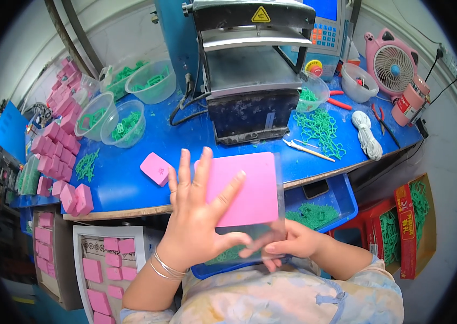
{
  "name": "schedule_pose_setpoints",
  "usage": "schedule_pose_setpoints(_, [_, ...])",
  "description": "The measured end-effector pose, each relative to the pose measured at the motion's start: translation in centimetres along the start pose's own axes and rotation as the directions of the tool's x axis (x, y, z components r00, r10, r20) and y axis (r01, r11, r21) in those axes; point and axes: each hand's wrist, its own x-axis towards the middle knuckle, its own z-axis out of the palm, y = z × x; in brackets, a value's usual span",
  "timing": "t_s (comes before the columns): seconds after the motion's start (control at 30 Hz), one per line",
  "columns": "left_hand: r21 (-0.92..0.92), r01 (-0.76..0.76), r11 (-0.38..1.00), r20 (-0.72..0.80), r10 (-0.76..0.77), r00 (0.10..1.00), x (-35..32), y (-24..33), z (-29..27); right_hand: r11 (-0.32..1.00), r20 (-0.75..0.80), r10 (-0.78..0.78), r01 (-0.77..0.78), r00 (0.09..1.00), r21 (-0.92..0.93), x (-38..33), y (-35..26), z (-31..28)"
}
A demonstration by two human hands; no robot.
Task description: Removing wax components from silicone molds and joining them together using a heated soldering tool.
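Note:
A flat pink rectangle [258, 186] lies against a clear plastic sheet [278, 210], just off the front edge of the blue table. My left hand [193, 216] is spread over its left side, fingers stretched out and thumb pointing right. Whether its fingertips press on the pink surface, I cannot tell. My right hand [288, 240] pinches the lower right of the clear sheet, thumb in front and fingers showing blurred through it. Left of the pink rectangle, close to my left fingertips, a small pink block [155, 169] with a dark printed mark rests on the table.
A press machine [255, 81] stands at the back. Clear bowls [124, 124] hold green pieces; stacked pink blocks [56, 148] fill the left. Right are a green pile [320, 132], a craft knife [309, 150], white cord [366, 135], pliers [385, 127] and a pink fan [393, 65]. A blue drawer [347, 202] juts out below.

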Motion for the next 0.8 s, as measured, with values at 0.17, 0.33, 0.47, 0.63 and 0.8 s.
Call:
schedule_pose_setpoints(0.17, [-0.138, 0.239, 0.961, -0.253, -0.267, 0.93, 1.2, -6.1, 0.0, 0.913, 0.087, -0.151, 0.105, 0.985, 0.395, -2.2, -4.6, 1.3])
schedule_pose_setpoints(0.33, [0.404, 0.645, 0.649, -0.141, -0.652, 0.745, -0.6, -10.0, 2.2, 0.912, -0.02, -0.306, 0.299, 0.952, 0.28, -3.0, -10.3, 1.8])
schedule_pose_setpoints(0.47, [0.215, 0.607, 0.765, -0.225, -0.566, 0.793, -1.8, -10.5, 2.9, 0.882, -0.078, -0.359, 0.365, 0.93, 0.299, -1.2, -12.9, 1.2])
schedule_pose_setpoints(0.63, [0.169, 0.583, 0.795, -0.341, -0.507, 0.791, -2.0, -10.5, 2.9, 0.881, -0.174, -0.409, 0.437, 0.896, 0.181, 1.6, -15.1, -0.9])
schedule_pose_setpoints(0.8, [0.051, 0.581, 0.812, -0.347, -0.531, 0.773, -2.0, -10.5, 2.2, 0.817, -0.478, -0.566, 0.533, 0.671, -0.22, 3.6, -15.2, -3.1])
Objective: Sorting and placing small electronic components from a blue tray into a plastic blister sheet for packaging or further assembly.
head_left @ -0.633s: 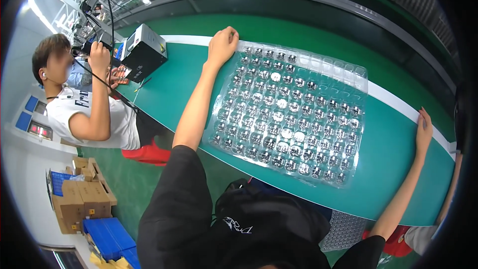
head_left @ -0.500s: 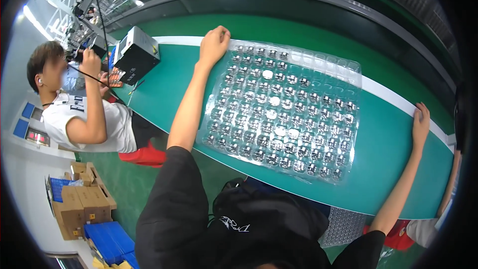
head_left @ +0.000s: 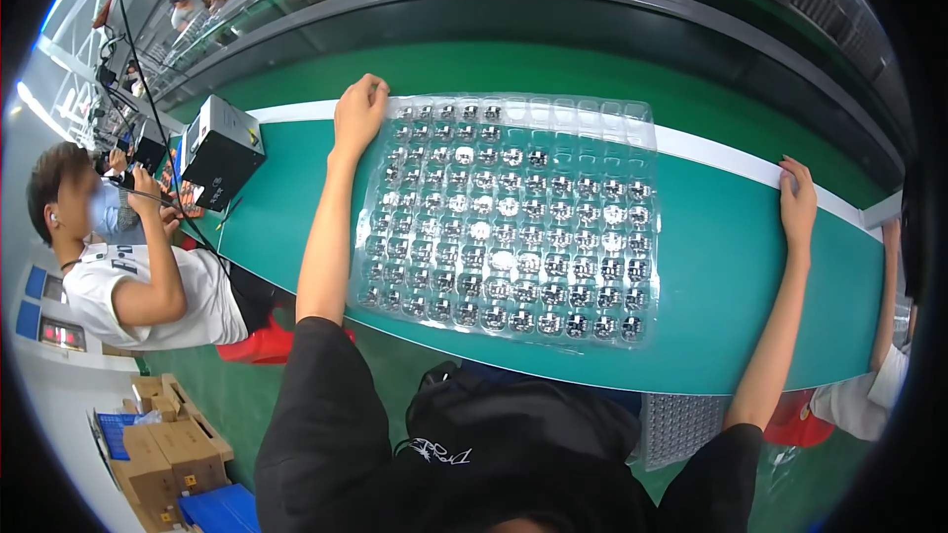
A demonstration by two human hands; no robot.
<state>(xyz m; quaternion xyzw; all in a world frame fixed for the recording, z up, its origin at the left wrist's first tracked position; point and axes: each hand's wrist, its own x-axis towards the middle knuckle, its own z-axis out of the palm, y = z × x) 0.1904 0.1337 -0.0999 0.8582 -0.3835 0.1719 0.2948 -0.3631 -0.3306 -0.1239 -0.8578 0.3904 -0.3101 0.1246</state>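
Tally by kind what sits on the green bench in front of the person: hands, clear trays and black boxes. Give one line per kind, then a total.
Hands: 2, the left hand and the right hand
Clear tray of small parts: 1
Black box: 1
Total: 4

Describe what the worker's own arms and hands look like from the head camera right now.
Both arms are bare from the short black sleeves of a T-shirt down to the left hand and right hand. No gloves, watch or wrist strap show on either. The shirt bears a small white marking on its front.
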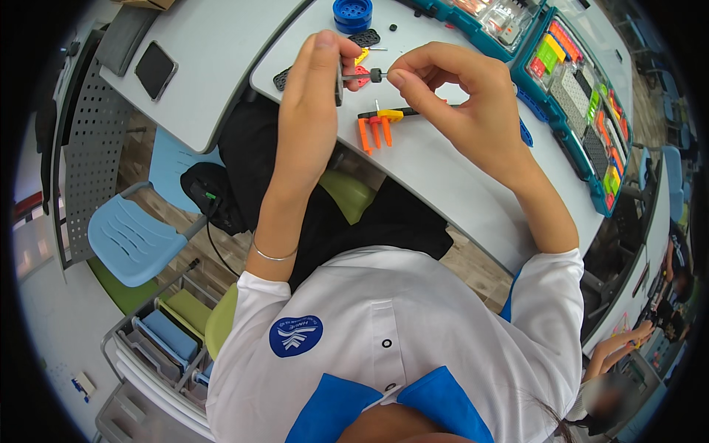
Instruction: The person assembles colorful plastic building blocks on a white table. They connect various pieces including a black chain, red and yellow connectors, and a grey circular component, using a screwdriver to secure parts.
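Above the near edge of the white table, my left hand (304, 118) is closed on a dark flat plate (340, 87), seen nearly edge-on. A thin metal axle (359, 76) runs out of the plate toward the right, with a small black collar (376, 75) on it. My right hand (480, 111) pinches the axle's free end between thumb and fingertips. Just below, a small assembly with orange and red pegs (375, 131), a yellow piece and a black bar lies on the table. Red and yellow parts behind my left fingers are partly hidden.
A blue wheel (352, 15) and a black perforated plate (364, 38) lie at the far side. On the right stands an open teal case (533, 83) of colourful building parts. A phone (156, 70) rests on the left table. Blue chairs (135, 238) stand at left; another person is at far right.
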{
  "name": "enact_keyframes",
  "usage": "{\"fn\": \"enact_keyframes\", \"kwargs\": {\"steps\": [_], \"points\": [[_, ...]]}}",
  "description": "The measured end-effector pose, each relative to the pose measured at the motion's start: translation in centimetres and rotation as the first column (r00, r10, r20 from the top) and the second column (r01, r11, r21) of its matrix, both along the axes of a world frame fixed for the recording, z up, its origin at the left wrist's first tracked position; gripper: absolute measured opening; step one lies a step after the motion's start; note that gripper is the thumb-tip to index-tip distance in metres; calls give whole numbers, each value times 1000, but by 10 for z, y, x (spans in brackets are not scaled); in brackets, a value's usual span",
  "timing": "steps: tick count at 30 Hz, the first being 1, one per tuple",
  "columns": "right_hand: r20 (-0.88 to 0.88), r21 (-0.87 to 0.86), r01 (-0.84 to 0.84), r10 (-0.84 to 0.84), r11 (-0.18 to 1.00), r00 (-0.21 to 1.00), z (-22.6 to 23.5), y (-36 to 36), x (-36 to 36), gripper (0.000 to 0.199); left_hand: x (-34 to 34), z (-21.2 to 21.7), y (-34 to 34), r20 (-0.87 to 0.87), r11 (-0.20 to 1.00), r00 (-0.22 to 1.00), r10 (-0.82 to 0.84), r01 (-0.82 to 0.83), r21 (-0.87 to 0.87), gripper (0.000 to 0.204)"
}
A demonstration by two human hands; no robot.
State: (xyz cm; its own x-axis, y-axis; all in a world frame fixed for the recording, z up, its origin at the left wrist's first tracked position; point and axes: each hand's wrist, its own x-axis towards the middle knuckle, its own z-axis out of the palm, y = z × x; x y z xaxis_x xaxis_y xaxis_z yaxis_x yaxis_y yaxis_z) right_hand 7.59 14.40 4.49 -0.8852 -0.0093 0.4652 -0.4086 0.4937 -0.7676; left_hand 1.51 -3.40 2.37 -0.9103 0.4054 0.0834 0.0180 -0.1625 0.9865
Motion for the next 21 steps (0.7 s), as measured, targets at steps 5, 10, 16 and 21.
{"fn": "enact_keyframes", "kwargs": {"steps": [5,10,16,21], "points": [[44,-50,13,-11,999,999,6,-3,-1,13,11,-14,11,255,963,965,-67,-4,271,41],[82,-160,40,-27,986,996,-2,-3,0,13,11,-12,15,335,883,937,-96,-75,463,39],[172,-331,43,15,943,985,-12,-13,4,13,8,-6,9,262,870,964,-44,-91,484,39],[171,-322,23,35,946,985,-12,-15,6,14,20,-6,12,272,933,960,-64,-40,359,38]]}}
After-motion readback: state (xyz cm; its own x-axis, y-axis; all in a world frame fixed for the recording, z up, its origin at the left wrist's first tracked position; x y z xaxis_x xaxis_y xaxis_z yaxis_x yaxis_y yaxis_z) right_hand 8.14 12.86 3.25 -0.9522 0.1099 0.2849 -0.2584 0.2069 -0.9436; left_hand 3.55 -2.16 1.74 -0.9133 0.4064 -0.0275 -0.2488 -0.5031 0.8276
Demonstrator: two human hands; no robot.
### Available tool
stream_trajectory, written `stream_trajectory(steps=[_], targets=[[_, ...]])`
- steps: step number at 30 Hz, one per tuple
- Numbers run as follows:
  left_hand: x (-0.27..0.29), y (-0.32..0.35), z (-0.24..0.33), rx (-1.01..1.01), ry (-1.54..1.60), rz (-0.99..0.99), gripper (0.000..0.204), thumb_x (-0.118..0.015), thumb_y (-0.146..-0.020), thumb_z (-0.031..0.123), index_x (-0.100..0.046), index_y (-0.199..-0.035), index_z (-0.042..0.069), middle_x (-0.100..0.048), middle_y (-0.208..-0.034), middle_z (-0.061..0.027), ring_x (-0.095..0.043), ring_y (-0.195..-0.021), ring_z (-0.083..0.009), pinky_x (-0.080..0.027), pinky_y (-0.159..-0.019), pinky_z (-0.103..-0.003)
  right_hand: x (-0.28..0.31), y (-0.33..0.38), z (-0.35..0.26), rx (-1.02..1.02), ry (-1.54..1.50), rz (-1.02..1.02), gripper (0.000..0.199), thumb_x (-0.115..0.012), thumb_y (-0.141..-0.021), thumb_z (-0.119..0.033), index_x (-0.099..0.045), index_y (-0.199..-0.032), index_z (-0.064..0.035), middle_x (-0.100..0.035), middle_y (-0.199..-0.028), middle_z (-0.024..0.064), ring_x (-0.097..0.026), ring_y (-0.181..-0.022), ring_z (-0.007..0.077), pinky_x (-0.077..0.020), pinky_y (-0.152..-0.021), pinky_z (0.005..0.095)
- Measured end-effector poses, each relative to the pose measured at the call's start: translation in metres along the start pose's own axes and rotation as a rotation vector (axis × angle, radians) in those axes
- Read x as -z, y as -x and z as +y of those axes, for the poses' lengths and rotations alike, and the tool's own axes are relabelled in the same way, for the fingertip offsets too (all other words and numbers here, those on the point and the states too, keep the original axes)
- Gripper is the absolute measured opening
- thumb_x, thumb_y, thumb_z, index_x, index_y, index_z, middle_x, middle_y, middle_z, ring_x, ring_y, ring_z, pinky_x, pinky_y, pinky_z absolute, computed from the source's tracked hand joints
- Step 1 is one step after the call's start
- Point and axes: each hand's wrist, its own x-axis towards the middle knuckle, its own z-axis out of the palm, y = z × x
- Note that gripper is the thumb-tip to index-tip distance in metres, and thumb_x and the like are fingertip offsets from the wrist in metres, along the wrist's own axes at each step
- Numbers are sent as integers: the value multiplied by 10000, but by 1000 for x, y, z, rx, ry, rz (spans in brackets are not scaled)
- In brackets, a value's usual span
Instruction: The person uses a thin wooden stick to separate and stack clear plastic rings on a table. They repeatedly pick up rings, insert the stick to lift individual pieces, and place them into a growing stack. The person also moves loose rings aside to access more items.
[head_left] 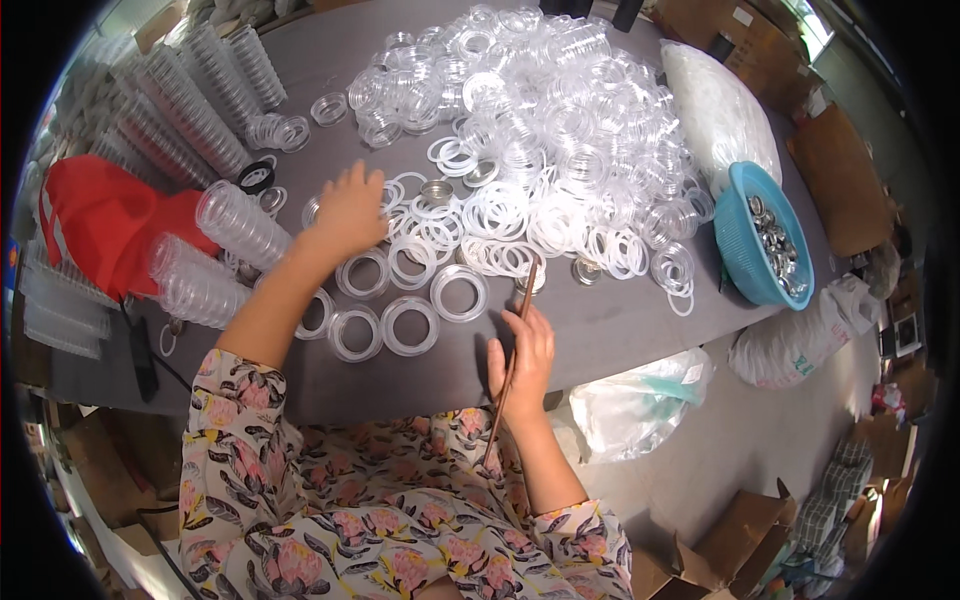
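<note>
Cream floral short sleeves [235, 390], pink and dark blooms, bare forearms.

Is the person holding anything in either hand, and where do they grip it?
The right hand grips a thin brown wooden stick around its middle. The left hand rests flat on white plastic rings, holding nothing visible.

A dark grey table [620, 330] is seen across the upper middle, lit evenly by bright daylight. A pale concrete floor [720, 440] is seen below and to the right of it, with brown cardboard boxes [740, 530] standing on it at lower right and more boxes [840, 180] stacked past the table's right end.
</note>
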Motion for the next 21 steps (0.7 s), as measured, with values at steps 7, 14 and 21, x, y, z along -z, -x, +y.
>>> stream_trajectory(steps=[7, 14, 21], targets=[[4, -36, -56, 138, 509, -169, 759, -663, -685, 230, -335, -1335, 16, -335, -1363, -263, -350, -1269, -376, -314, -1019, -474, 1, -3, -5, -46, -27, -32, 317, -603, -774, -110, -555, -1077, -26, -532, -1170, 182, -462, -1127, 366, -325, -963, 446], [-31, -129, -110, 825, 265, 408, 786, -610, -707, 236, -257, -1383, 48, -131, -1449, -260, -107, -1369, -381, -142, -1083, -495, 1, -3, -5, -68, -32, -54, 323, -603, -767, -115, -557, -1078, -39, -531, -1172, 186, -462, -1122, 369, -322, -963, 448], [-33, -157, -172, 1225, 236, 600, 923, -657, -690, 278, -131, -1405, 29, -89, -1434, -323, -79, -1364, -423, -85, -1098, -483, 2, 2, -4, -63, -18, -38, 291, -583, -800, -170, -568, -1045, -13, -532, -1166, 201, -464, -1115, 377, -331, -946, 456]])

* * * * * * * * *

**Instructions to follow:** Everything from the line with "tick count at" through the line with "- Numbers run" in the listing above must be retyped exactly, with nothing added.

**Answer to this problem:**
  "timing": "steps: tick count at 30 Hz, the first being 1, one per tuple",
  "columns": "right_hand: r20 (-0.88 to 0.88), r21 (-0.87 to 0.86), r01 (-0.84 to 0.84), r10 (-0.84 to 0.84), r11 (-0.18 to 1.00), r00 (-0.21 to 1.00), z (-22.6 to 23.5), y (-36 to 36), x (-36 to 36), gripper (0.000 to 0.199); left_hand: x (-34 to 34), z (-21.2 to 21.7), y (-34 to 34), r20 (-0.87 to 0.87), r11 (-0.20 to 1.00), r00 (-0.22 to 1.00), r10 (-0.82 to 0.84), r01 (-0.82 to 0.83), r21 (-0.87 to 0.87), gripper (0.000 to 0.204)"
}
A demonstration by two human hands; no robot.
State: (xyz cm; its own x-axis, y-axis; all in a world frame fixed for the recording, z up, its origin at the left wrist's first tracked position; point and axes: each hand's wrist, its own x-axis towards the middle knuckle, its own z-axis out of the palm, y = z × x; x y z xaxis_x xaxis_y xaxis_z yaxis_x yaxis_y yaxis_z) right_hand 7.59 14.40 4.49 -0.8852 -0.0093 0.4652 -0.4086 0.4937 -0.7676; left_hand 1.51 -3.40 2.37 -0.9103 0.4054 0.0834 0.0180 -0.1625 0.9865
Motion for the next 21 steps (0.7 s), as measured, targets at steps 5, 10, 16 and 21.
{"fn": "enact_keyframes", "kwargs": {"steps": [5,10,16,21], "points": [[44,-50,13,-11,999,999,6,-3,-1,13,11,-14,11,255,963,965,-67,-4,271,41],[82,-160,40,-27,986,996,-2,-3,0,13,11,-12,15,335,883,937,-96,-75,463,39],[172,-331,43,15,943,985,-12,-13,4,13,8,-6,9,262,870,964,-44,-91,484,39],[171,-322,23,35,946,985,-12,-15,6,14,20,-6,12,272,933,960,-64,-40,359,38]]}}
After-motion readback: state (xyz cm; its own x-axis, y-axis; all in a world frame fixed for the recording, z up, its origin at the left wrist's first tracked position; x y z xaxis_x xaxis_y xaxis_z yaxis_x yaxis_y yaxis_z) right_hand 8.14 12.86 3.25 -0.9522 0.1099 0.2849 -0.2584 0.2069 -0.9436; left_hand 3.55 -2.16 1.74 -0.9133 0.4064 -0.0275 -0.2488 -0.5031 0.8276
Demonstrator: two human hands; no robot.
### Available tool
stream_trajectory, written `stream_trajectory(steps=[_], targets=[[_, ...]])`
- steps: step number at 30 Hz, one per tuple
- Numbers run as follows:

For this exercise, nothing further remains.